Mary Church Terrell

Black and white photo of Terrell sitting in chair.
Mary Church Terrell, circa 1880s-1890s.

Courtesy of the Library of Congress.

Quick Facts

Significance:
African American activist and educator
Place of Birth:
Memphis, TN
Date of Birth:
1863
Place of Death:
Annapolis, MD
Date of Death:
1954

Mary Church Terrell  was born in Memphis, TN in 1863 to formerly enslaved parents. Despite their bondage, her parents became successful business owners. As a result, they could afford to send their daughter to college. Terrell received her Bachelor’s and Master’s degrees from Oberlin College in Ohio.

 

Terrell moved to Washington, DC in 1887 and she taught at the M Street School, later known as Paul Laurence Dunbar High School. Her involvement in the early civil rights movement began in 1892 when her friend was lynched by a white mob in Memphis, TN.  Along with Ida B. Wells, Terrell brought attention to the atrocity of lynching.

 

She was also dedicated to racial uplift.
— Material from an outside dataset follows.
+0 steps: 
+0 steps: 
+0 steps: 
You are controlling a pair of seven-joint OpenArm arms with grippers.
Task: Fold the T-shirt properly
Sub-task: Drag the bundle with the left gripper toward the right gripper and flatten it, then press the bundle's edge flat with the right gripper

Terrell believed that African Americans would be accepted by white society if they received education and job training. She hoped that if black men and women were seen as successful, they would not be discriminated against. She dedicated herself to educating and helping other African Americans. In addition to serving as president of the National Association of Colored Women, Terrell also supported the black woman’s right to vote. She even picketed the White House demanding women’s suffrage.

 

Terrell also worked to end discriminatory practices of restaurants in Washington, DC. In the early 1870s, DC passed anti-discrimination laws. Places such as restaurants could not turn away customers due to the color of their skin. But by the 1890s, African Americans were once again being banned from public places. Terrell launched a campaign to reinstate anti-discrimination laws. On February 28, 1950, she and several colleagues entered segregated Thompson Restaurant. When they were refused service, they promptly filed a lawsuit.  Terrell targeted other restaurants, this time using tactics such as boycotts, picketing, and sit-ins. In 1953, the court ruled that segregated eating places in Washington, DC, were unconstitutional.

 

Terrell helped achieve many civil rights gains during her lifetime. Her home at 326 T Street, N.W. stands as a reminder of her tireless advocacy.